With patient consent, once an assessment is completed, the PPRSS team documentation is uploaded to CareConnect.
Real-life Case 1
Vulnerable adult in his 80s living with spouse. Primary care provider closed practice, so they are without one. Prescriptions are invalid and out of pharmacist scope for renewal as primary care provider license is inactive.
What Happened:
Community pharmacist submitted eForm, listing the patient’s three regular Rx (phenytoin, donepezil, escitalopram). PPRSS pharmacist confirmed health history and medication use with spouse (with the patient’s permission), determined reported use appears effective and well tolerated, suggested renewing the three Rx for 90-day supply and transferred care to PPRSS physician.
Outcome
Renewal provided for three Rx. Prescriptions faxed to originating pharmacy.
Real-life Case 2
Person in their early 50s, with longstanding type 2 diabetes and dyslipidemia. The patient’s physician is now retired. Prescriptions are invalid and out of pharmacist scope for renewal as primary care provider license is inactive. The patient is highly motivated to self-manage chronic conditions and has registered themselves on a local family physician waitlist.
What Happened:
eForm to PPRSS submitted by community pharmacist in April 2023, requesting renewals for linagliptin, metformin ER, rosuvastatin. PPRSS pharmacist consulted CareConnect for relevant laboratory results, from December 2022.

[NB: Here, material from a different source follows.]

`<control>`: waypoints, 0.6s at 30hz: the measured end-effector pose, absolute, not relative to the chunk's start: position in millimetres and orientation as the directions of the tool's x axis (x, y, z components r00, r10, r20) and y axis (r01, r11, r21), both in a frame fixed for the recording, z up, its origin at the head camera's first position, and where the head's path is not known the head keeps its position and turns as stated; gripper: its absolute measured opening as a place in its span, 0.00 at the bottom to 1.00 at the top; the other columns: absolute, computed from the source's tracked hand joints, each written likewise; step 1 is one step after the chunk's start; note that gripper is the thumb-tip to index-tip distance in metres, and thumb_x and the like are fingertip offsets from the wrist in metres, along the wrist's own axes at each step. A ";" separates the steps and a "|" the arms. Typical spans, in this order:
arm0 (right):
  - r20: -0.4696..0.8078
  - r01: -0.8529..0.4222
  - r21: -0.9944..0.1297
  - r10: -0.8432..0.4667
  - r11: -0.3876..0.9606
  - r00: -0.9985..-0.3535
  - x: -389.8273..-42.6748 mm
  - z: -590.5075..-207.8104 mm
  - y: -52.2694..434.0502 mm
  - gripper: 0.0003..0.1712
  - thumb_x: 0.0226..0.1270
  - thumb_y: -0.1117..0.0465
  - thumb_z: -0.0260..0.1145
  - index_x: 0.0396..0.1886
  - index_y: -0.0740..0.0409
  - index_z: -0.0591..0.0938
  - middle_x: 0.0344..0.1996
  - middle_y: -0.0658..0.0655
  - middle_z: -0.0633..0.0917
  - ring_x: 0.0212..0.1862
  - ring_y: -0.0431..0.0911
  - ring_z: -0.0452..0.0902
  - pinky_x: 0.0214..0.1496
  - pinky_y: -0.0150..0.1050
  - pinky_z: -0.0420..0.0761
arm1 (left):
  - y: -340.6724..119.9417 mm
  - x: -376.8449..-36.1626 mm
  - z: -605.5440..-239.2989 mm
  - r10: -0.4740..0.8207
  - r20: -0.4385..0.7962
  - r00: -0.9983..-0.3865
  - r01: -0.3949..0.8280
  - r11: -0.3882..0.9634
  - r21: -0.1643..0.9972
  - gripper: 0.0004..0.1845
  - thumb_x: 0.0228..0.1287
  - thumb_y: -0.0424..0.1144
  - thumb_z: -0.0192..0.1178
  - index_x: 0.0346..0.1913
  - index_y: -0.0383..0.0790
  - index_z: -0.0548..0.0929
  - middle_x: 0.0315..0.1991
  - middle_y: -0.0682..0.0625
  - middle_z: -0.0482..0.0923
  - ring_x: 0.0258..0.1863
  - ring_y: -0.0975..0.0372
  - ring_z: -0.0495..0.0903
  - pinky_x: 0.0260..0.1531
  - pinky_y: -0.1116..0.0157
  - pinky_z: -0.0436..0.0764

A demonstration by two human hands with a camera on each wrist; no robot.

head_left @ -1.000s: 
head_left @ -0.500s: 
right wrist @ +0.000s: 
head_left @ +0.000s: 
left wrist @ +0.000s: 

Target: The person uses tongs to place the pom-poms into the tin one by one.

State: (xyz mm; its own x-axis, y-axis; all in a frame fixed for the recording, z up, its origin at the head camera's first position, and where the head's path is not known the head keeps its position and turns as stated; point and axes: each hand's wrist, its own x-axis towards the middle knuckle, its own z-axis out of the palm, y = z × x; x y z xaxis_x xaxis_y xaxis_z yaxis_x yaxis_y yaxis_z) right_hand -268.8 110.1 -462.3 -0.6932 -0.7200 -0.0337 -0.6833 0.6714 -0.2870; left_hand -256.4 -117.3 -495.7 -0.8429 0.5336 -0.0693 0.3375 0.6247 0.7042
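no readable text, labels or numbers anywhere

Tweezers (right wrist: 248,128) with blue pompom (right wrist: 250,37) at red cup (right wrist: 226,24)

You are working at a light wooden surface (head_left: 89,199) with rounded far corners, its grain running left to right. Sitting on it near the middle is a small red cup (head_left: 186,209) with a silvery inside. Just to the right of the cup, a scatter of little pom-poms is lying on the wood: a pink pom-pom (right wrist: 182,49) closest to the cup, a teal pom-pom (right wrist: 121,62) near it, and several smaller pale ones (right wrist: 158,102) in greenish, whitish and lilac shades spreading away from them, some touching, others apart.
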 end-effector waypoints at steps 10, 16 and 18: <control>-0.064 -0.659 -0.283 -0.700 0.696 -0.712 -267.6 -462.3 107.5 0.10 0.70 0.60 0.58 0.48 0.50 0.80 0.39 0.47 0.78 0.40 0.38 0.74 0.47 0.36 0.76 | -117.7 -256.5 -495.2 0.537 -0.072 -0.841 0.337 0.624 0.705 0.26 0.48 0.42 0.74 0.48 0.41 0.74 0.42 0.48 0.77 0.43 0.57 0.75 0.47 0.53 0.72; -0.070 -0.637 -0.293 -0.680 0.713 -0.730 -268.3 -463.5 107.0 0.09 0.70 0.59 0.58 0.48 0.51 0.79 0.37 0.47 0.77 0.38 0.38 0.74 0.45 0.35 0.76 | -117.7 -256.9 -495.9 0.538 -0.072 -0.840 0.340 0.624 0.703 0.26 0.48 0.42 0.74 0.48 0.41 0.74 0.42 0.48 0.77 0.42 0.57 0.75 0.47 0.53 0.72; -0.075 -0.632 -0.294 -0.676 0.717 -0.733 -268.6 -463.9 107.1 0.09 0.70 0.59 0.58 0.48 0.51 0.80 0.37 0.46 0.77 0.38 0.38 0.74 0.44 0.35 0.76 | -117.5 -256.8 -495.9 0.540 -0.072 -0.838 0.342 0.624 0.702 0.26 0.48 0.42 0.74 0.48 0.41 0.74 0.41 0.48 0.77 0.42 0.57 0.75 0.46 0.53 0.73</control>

PPRSS pharmacist confirmed with the patient:
- Allergy information: None known
- Best Possible Medication History (BPMH):
Rx: 1. Trajenta (linagliptin) 5mg DAILY; 2. Metformin 2000 mg ER DAILY; 3. Rosuvastatin 10mg DAILY
OTC: None
- Diabetes therapies:
- Taking metformin for ~15 years; current dose ~ 10 years; past issues with regular release tablets; tolerates extended-release formulation well
- Started linagliptin at current dose about 5-6 years ago
- Reports A1C ranges between 6.6 and 7.1 and fluctuation largely diet-based; previously had standing order for labs to check every three months. Since physician retired, unclear if standing order for labs will be accepted
- Dyslipidemia therapy:
- Taking rosuvastatin for eight years and reports no side effects
- Lipid values slightly above targets for patients with diabetes of LDL <2 or 50 percent reduction (baseline LDL unknown) and non-HDL <2.6.
PPRSS pharmacist recommendation:
Blood work and renew for three months if results support renewal. PPRSS physician reviewed file and forwarded lab requisition for hemoglobin A1C to local laboratory.
Lab Result April 2023: Hemoglobin A1C 6.9 percent.
Outcome
PPRSS physician able to issue prescription renewals to originating pharmacy after bloodwork reviewed.